## WHAT THIS TASK INVOLVES
A full, word-for-word copy of the listing below is needed; leave the images out of it.

## DATASET CONTENT
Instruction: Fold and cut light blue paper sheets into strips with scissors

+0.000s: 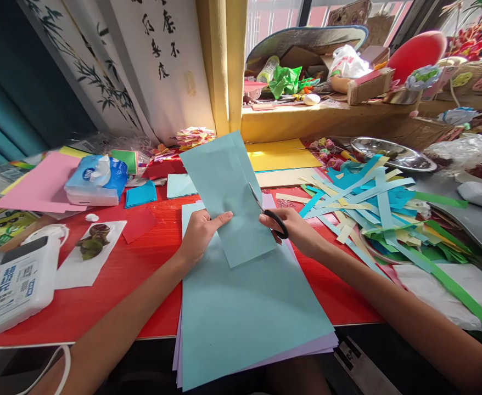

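Note:
A folded light blue sheet of paper (224,181) is held up before me, tilted to the left. My left hand (202,233) pinches its left edge, thumb on the front face. In my right hand (288,225) is a pair of black-handled scissors (281,224), fingers wrapped round the handles. The blades meet the right edge of the folded sheet, where a strip stands slightly apart above them. Below both hands lies a stack of large light blue paper (241,312) with lilac sheets under it, overhanging the table's front edge.
Cut paper strips (364,192) heap at the right on the red table (154,307). A metal dish (393,153) stands behind them. At the left are a tissue pack (96,178), pink paper (43,184) and a white plastic box (21,285). Yellow paper (284,155) lies at the back.

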A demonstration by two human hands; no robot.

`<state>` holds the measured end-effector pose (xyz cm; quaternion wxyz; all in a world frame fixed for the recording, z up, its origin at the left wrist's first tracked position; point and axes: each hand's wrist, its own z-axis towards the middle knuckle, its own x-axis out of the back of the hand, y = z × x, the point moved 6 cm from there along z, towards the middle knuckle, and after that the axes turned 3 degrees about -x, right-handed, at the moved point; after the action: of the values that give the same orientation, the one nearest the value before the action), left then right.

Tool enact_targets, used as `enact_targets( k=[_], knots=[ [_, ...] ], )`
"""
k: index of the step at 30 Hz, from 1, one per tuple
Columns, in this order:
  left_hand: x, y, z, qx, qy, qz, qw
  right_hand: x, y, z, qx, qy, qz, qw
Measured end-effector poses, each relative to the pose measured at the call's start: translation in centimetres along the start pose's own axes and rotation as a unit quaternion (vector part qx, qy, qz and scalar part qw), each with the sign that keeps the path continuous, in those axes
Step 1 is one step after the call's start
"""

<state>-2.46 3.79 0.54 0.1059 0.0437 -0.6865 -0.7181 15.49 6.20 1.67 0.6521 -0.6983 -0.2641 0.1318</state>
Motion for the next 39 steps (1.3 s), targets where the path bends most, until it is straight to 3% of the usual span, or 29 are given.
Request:
enact_targets(
  k=[14, 19, 33, 39],
  knots=[
    [0.0, 0.3, -0.1, -0.009, 0.008, 0.007, 1.000, -0.2, 0.4, 0.0, 0.018, -0.004, 0.038, 0.999],
    [-0.4, 0.1, -0.1, 0.007, -0.030, 0.023, 0.999, -0.5, 0.6, 0.0, 0.003, 0.008, 0.036, 0.999],
    [-0.6, 0.0, -0.2, 0.013, -0.037, 0.028, 0.999, -0.5, 0.5, -0.1, 0.021, 0.026, 0.044, 0.998],
    [-1.1, 0.2, -0.3, 0.013, -0.064, 0.009, 0.998, -0.4, 0.4, -0.1, 0.017, 0.029, 0.052, 0.998]
  ],
)
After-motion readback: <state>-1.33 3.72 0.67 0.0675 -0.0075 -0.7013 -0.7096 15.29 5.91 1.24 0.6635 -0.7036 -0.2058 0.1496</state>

## PROBLEM SOLUTION
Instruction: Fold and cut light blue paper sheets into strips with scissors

+0.000s: 

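Note:
A folded light blue sheet of paper (224,181) is held up before me, tilted to the left. My left hand (202,233) pinches its left edge, thumb on the front face. In my right hand (288,225) is a pair of black-handled scissors (281,224), fingers wrapped round the handles. The blades meet the right edge of the folded sheet, where a strip stands slightly apart above them. Below both hands lies a stack of large light blue paper (241,312) with lilac sheets under it, overhanging the table's front edge.
Cut paper strips (364,192) heap at the right on the red table (154,307). A metal dish (393,153) stands behind them. At the left are a tissue pack (96,178), pink paper (43,184) and a white plastic box (21,285). Yellow paper (284,155) lies at the back.
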
A demonstration by two human hands; no robot.

`<state>` holds the measured end-effector pose (xyz cm; quaternion wxyz; all in a world frame fixed for the recording, z up, its origin at the left wrist's first tracked position; point and axes: each hand's wrist, its own z-axis towards the middle knuckle, its own x-axis out of the back of the hand, y = z × x, the point moved 6 cm from there along z, towards the middle knuckle, and after that the axes turned 3 degrees about -x, right-handed, at the moved point; after the action: of the values that give the same orientation, the one nearest the value before the action), left then right.

Tool enact_targets, used as `enact_targets( k=[_], knots=[ [_, ...] ], )`
"""
k: index of the step at 30 Hz, from 1, one per tuple
Columns, in this order:
  left_hand: x, y, z, qx, qy, qz, qw
  right_hand: x, y, z, qx, qy, qz, qw
Measured end-effector poses, each relative to the pose measured at the call's start: translation in centimetres along the start pose's own axes and rotation as a unit quaternion (vector part qx, qy, qz and scalar part qw), each with the sign that keeps the path continuous, in those axes
Step 1 is one step after the call's start
"""

<state>-2.46 3.79 0.54 0.1059 0.0437 -0.6865 -0.7181 15.49 6.20 1.67 0.6521 -0.6983 -0.2641 0.1318</state>
Motion for the next 39 steps (1.3 s), targets where the path bends most, until it is straight to 3% of the usual span, or 29 are given.
Request:
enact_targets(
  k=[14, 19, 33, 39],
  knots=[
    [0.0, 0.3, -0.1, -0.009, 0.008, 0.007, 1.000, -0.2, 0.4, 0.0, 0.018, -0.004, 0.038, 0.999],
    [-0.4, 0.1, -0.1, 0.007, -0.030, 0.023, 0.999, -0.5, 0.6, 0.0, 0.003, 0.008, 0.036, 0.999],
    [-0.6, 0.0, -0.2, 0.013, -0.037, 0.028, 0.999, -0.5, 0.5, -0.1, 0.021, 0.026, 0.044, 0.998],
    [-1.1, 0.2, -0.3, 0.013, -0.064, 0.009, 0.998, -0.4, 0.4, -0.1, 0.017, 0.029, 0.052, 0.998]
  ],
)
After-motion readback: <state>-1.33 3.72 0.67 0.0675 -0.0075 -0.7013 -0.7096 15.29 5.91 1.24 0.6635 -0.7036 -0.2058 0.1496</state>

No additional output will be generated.